The latter one may need some explanation. $p$ can be either true or false, as can $q$. But if $q$ is false, and $p \implies q$, then $p$ can not be true. Therefore, $p$ can be true only if $q$ is also true, which leads us to our assertion.
- $p$ is true therefore $q$ is true.
- $p$ is true entails that $q$ is true.
- $q$ is true because $p$ is true.
- $p$ may be true unless $q$ is false.
- Given that $p$ is true, $q$ is true.
- $q$ is true whenever $p$ is true.
- $q$ is true provided that $p$ is true.
- $q$ is true in case $p$ is true.
- $q$ is true assuming that $p$ is true.
- $q$ is true on the condition that $p$ is true.

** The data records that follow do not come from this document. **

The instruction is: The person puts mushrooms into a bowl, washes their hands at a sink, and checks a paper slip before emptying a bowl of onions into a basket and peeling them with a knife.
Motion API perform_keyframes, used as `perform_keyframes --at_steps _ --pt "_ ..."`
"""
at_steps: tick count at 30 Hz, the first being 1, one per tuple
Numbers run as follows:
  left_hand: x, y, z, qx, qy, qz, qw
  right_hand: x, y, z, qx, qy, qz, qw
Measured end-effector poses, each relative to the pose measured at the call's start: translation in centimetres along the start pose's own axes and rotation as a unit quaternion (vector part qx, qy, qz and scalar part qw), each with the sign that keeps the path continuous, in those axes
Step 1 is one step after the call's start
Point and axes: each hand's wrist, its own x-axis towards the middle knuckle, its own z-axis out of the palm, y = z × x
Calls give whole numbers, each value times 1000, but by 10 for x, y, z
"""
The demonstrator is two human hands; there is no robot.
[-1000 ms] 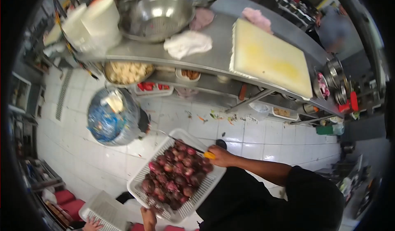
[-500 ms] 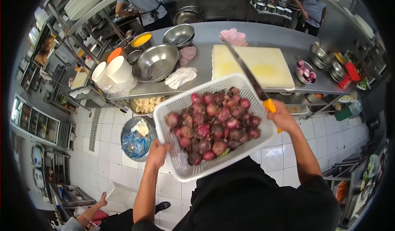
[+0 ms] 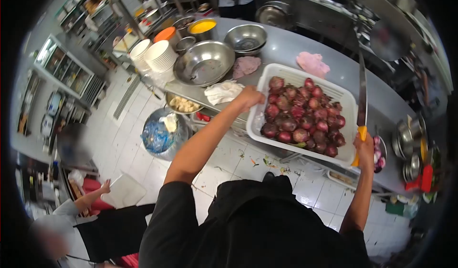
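A white perforated plastic basket (image 3: 305, 71) full of red onions (image 3: 300, 117) is held over the near part of the steel counter. My left hand (image 3: 251, 98) grips its left end, fingers over the rim. At the right end my right hand (image 3: 365, 149) holds a large knife (image 3: 362, 84) by its yellow-orange handle, against the basket's side. The long blade points away from me, past the basket's right edge. In this view the basket hides most of the counter below it. Close to my left hand lies a crumpled white cloth (image 3: 223, 91).
Steel bowls (image 3: 205, 62), stacked white tubs (image 3: 160, 55) and pink cloths (image 3: 312, 63) occupy the counter (image 3: 286, 39). A bowl of peeled onions (image 3: 380, 153) stands right of the basket. Below left is a bin with blue plastic (image 3: 160, 134). Another person (image 3: 90, 206) holds a white tray, lower left.
The basket has moved away from me and to the right, over the counter, now covering the cutting board. My view has turned, and the knife blade now points more straight ahead.
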Motion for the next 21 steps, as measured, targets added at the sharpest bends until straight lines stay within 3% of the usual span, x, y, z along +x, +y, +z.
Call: perform_keyframes --at_steps 3,6,7,8,9,10,11,13,14,16,19,20,21 --pt "-7 17 -2 -60 -52 -21 997 15 28 -5 6 11 -1 1000" --pt "-11 14 -30 -80 9 3 997 22 36 -13 -11 40 -10 999" --pt "-12 9 -56 -28 69 32 997 19 37 -15 -39 67 -14 997" --pt "-8 -7 -87 15 205 49 978 16 44 -20 -80 75 -34 993" --pt "-1 -32 -120 59 333 63 939 13 52 -25 -122 86 -54 987" --pt "0 -48 -152 143 485 127 853 8 47 -21 -110 87 -63 988" --pt "2 -64 -177 118 563 17 818 1 39 -18 -97 90 -73 988" --pt "18 -100 -227 -131 536 -44 833 -21 -15 9 -44 85 -63 993" --pt "10 -94 -240 -268 387 -52 880 -26 -36 21 -51 73 -44 995" --pt "33 -126 -264 -307 297 1 904 -38 -66 37 -67 48 6 997" --pt "40 -131 -271 -319 308 2 896 -48 -109 86 -107 79 47 990" --pt "30 -117 -268 -314 303 16 899 -45 -95 96 -119 90 -14 989" --pt "24 -104 -266 -299 303 12 905 -48 -101 106 -107 90 -7 990"
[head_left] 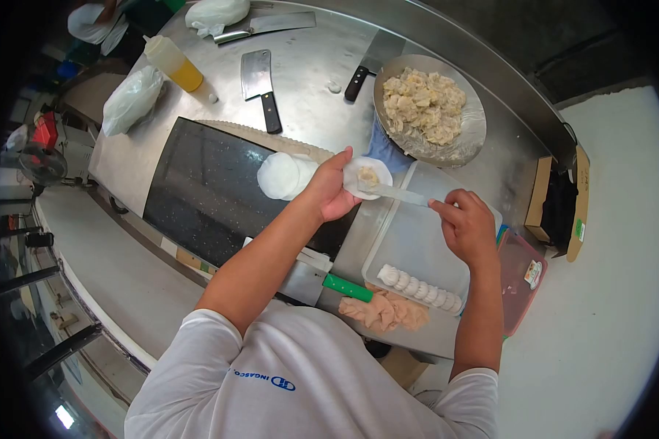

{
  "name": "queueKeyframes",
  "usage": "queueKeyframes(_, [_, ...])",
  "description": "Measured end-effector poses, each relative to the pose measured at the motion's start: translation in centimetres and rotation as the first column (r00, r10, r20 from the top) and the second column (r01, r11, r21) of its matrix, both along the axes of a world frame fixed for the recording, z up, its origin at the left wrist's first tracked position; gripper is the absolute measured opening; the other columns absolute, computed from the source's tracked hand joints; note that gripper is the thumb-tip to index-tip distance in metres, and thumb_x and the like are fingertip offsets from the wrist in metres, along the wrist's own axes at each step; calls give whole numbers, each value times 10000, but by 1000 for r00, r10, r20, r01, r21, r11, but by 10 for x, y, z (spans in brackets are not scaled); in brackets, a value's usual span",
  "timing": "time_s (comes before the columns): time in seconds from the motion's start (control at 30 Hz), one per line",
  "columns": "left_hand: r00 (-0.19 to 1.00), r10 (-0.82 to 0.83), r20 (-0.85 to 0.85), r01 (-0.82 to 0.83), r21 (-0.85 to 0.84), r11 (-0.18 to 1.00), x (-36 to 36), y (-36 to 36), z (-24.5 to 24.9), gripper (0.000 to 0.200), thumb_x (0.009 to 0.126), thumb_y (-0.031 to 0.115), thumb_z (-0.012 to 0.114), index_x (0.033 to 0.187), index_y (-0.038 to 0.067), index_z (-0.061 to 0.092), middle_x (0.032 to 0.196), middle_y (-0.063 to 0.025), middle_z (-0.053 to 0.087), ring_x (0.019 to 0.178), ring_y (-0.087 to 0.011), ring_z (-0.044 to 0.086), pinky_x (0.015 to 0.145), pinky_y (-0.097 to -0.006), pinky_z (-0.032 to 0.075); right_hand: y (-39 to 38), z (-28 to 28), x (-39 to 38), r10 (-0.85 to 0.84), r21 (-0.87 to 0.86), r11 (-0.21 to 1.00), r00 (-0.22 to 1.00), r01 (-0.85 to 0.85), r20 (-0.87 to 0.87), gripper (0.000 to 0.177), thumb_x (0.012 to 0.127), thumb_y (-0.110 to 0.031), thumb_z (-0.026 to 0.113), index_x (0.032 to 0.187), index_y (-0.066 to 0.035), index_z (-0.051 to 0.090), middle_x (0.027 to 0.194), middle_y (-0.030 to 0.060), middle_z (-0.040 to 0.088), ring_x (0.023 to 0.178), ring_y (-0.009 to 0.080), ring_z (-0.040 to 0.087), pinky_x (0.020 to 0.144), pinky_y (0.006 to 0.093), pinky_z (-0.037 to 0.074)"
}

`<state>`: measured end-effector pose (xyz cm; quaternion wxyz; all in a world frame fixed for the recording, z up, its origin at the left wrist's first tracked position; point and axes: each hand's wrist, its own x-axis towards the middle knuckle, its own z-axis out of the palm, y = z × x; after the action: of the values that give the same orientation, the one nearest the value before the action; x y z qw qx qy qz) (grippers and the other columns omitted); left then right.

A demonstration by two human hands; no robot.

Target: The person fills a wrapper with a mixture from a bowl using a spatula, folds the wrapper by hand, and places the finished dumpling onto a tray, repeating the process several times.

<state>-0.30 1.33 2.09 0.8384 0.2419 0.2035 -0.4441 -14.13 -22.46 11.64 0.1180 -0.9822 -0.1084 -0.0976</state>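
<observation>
A round white dumpling wrapper [353, 170] lies across the fingers of my left hand [331, 192], with a dab of pale filling [368, 175] on it. My right hand [467, 225] grips a flat spatula [404, 195], its blade tip touching the filling. Just left of my left hand, a stack of white wrappers [278, 175] sits on a black speckled board [205, 172]. A translucent plastic tray [410, 238] is below the spatula, with a row of pleated dumplings [419, 287] along its near edge. Beyond my hands stands a metal bowl [476, 139] of chunky filling [425, 106].
Cleavers [256, 73] lie at the back of the steel table [220, 102]. A squeeze bottle [174, 64] of yellow liquid and a plastic bag [132, 100] stand at left. A green-handled knife [348, 287] and a peach cloth [388, 313] are near my body. At right is an open cardboard box [580, 197].
</observation>
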Motion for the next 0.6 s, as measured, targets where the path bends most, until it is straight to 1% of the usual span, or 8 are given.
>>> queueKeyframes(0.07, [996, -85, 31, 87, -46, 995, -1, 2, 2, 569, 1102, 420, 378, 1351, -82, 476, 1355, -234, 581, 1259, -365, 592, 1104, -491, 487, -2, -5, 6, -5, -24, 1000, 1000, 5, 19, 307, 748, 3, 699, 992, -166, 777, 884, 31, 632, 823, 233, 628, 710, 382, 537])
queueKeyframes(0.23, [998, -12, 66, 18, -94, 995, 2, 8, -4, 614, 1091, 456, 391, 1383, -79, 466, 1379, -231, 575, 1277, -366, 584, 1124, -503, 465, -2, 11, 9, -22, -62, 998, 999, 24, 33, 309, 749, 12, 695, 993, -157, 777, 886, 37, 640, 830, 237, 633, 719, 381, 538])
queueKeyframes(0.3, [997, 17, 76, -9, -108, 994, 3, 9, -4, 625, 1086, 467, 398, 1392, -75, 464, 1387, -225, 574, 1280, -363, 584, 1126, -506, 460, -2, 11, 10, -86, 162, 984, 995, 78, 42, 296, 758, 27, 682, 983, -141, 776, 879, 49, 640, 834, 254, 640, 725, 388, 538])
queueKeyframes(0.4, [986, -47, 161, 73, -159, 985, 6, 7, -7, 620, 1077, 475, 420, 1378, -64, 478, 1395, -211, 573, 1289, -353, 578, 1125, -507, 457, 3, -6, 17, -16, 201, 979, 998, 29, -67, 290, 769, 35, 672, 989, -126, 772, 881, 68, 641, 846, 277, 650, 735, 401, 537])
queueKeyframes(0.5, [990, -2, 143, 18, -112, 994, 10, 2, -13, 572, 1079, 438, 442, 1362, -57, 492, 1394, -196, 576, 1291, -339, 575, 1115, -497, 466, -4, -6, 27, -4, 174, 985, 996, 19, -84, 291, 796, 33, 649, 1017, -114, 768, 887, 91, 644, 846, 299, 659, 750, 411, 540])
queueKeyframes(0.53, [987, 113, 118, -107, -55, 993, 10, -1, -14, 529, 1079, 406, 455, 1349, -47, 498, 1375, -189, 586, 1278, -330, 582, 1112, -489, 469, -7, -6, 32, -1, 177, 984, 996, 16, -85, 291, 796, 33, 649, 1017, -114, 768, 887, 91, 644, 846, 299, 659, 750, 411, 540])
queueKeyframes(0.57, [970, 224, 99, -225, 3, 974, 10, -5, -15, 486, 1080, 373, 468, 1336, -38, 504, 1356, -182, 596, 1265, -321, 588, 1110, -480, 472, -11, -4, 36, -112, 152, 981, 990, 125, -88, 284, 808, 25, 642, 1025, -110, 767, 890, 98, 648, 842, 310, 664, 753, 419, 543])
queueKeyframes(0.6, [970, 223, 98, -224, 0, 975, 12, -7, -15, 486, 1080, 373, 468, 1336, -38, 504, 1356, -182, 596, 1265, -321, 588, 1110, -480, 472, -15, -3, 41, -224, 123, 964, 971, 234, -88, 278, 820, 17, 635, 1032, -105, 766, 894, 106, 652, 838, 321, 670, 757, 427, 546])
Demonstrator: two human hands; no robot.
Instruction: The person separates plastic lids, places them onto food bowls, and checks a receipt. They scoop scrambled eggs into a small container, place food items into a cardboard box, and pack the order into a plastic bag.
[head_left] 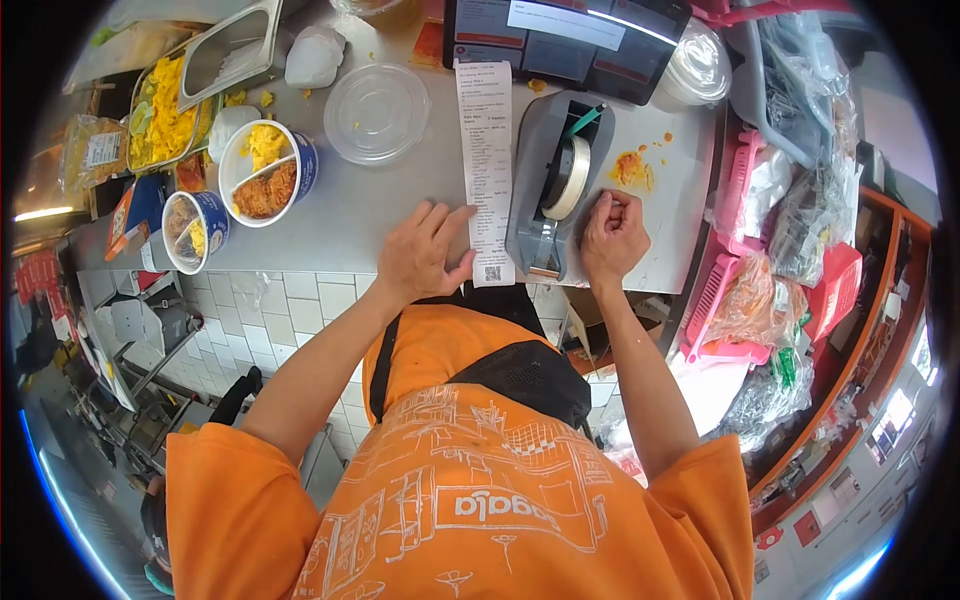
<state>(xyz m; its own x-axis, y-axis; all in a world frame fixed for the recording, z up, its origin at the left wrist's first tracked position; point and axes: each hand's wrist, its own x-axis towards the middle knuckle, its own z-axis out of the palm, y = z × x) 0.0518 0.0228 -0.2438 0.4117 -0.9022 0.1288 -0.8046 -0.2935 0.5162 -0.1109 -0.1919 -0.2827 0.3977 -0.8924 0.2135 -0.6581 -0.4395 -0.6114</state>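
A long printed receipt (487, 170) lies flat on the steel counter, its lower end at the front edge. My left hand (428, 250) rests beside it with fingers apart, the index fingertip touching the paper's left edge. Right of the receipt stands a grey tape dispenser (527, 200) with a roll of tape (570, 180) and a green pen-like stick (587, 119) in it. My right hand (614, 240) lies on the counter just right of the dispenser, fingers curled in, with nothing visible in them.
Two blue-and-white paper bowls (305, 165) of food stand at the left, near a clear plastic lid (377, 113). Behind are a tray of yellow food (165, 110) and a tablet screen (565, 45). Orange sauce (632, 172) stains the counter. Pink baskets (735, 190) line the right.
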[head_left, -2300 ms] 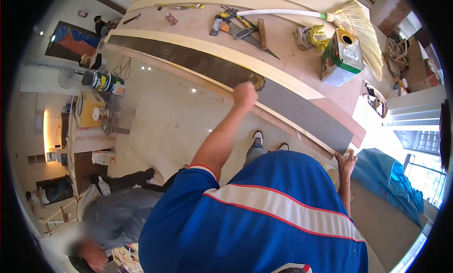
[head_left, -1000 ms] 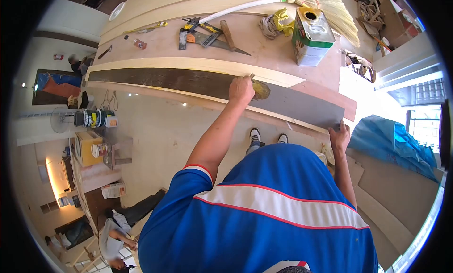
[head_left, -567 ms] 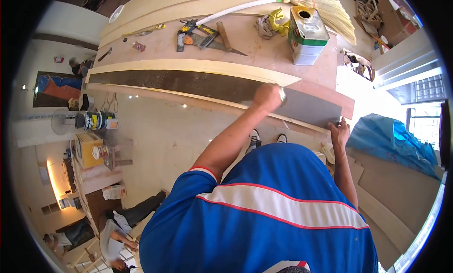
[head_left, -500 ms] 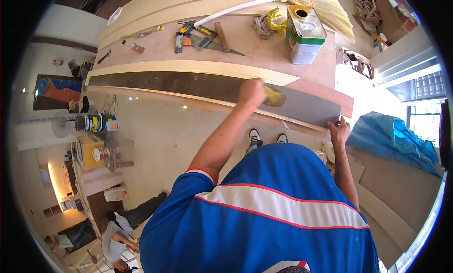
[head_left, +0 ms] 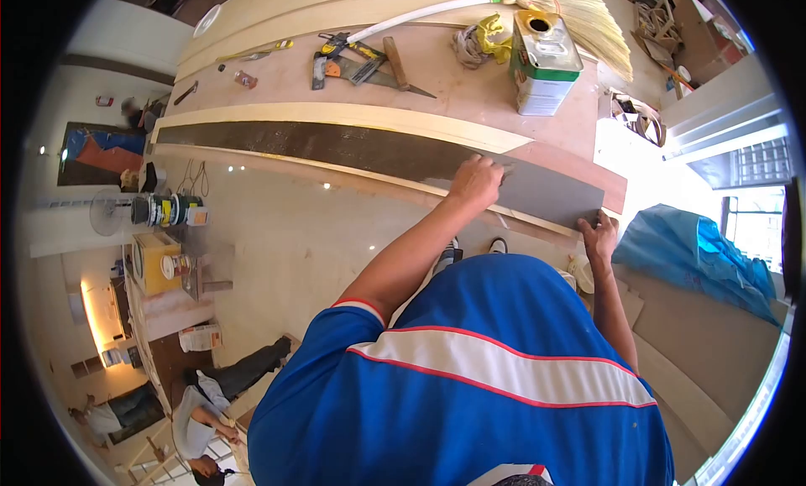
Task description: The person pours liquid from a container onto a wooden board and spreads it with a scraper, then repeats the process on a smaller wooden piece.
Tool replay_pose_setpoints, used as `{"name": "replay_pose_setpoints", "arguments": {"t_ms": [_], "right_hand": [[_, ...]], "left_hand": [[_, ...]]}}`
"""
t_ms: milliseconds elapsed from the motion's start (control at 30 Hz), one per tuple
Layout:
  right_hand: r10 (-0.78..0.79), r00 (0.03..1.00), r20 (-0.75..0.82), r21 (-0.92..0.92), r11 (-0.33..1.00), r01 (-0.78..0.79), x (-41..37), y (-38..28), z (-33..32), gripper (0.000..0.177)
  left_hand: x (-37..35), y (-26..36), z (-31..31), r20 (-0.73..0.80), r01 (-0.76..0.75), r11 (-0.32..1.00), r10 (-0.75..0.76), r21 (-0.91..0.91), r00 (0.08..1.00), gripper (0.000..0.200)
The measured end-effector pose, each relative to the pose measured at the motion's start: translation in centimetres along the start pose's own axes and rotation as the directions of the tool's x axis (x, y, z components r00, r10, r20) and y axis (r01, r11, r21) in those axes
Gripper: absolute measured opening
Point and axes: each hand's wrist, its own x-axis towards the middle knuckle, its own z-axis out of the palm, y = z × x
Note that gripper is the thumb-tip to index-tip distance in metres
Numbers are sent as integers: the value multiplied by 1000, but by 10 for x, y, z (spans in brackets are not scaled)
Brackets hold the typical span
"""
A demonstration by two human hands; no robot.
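A long board strip with a dark grey-brown face (head_left: 378, 154) lies along the near side of the workbench. Its left stretch looks wet and glossy, its right end matte and paler. My left hand (head_left: 476, 182) is closed above the strip, gripping a flat spreader (head_left: 507, 175) that is mostly hidden by the fingers. The spreader's edge meets the dark face. At the strip's right end, my right hand (head_left: 599, 236) grips the near corner, fingers bent over the edge.
Across the bench lie a metal can (head_left: 546, 66), a straw broom (head_left: 575, 20), a handsaw (head_left: 390, 79), a clamp (head_left: 334, 45), a crumpled rag (head_left: 474, 45) and a small bottle (head_left: 245, 79). Blue sheeting (head_left: 697, 255) is at right. Another person (head_left: 197, 423) is at lower left.
My left hand has moved a little right and toward me along the strip. The yellowish smear beside it no longer shows. My right hand stays at the strip's corner.
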Motion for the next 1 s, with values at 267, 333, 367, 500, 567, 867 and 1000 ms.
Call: {"name": "replay_pose_setpoints", "arguments": {"t_ms": [267, 333, 367, 500, 567, 867, 1000], "right_hand": [[-94, 995, -25, -24, 995, 93, -8, -6, -7, 67], [-118, 992, -32, -32, 993, 117, -9, -9, -8, 67], [-130, 991, -31, -30, 991, 129, -9, -10, -9, 66], [-176, 984, -30, -59, 983, 174, -10, -14, -10, 65], [-136, 990, -24, -53, 989, 135, -11, -18, -12, 66], [-166, 985, -39, -41, 986, 164, -14, -10, -11, 71], [-142, 990, -4, -45, 989, 141, -13, -13, -10, 72]], "left_hand": [[-29, -44, 4, -151, -211, 967, 231, 141, 961, 20], [-24, -41, 13, -211, -221, 966, 247, 136, 946, 21], [-21, -39, 19, -176, -201, 972, 220, 122, 959, 21], [-3, -29, 20, -87, -142, 985, 151, 101, 985, 21], [-8, -28, 23, -104, -139, 983, 152, 118, 983, 13], [-24, -21, -2, -136, -145, 987, 152, 62, 979, 21], [-4, -24, 12, -165, -130, 987, 144, 92, 976, 18]]}}
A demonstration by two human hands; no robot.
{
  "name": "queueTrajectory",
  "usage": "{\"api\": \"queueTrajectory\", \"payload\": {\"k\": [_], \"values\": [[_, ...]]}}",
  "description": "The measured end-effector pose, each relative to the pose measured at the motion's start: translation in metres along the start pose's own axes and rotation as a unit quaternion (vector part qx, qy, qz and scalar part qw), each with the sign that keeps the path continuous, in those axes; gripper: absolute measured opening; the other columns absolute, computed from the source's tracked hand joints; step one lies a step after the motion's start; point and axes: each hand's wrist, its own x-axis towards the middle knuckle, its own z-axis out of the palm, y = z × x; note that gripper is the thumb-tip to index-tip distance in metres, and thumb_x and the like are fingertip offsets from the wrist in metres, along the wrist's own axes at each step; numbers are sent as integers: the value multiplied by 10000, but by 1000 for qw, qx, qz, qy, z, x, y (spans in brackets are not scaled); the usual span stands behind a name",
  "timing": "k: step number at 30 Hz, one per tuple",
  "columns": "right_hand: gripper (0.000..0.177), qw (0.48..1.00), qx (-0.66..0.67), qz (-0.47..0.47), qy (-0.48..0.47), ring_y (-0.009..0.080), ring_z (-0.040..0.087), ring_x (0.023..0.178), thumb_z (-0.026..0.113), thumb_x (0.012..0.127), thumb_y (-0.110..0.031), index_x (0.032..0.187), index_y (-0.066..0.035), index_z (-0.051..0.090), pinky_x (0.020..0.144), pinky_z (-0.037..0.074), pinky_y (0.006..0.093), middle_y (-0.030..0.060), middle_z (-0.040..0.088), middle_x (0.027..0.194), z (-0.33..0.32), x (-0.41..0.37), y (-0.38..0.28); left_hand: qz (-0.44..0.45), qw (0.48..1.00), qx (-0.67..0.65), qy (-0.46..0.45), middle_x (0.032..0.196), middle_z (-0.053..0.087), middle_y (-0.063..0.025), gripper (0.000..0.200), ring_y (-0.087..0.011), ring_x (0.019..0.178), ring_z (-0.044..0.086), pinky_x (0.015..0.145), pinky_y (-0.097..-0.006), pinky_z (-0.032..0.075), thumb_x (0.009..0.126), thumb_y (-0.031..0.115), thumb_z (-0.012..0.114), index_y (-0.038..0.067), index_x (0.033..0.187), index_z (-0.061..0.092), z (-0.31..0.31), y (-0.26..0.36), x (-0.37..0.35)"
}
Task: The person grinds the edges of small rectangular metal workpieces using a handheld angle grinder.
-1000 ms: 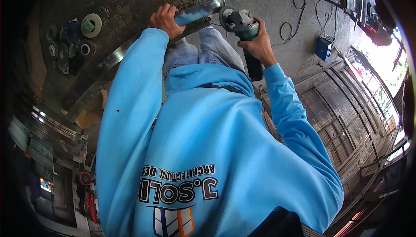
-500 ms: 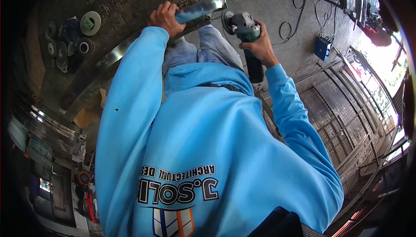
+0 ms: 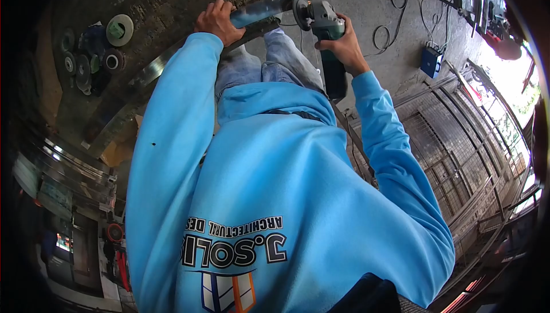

Further colloquial interpretations can often be found in natural language whose meaning can be reduced down $p$ only if $q$, for example:
- $p$ is true as long as $q$ is true
- Example:
- "Mummy, can I go to the pictures?"
- "As long as you've done your homework. Have you done your homework? No? Then you cannot go to the pictures."
- In other words:
- "You can go to the pictures only if you have done your homework."
- Using the full language of logic:
- "If it is true that you are going to the pictures, it is true that you must have done your homework."
- Example:
- $p$ is true as soon as $q$ is true
- "Are we going to this party, then?"
- "As soon as I've finished putting on my makeup."
- The analysis is the same as for the above example of as long as.
Examples
The statement:
- If I pass this course, then (it shows that) I have studied hard for it.
may be rephrased as:
- I will pass this course only if I have studied hard for it.
- To prove that I have studied hard for this course, it is sufficient to know that I passed it.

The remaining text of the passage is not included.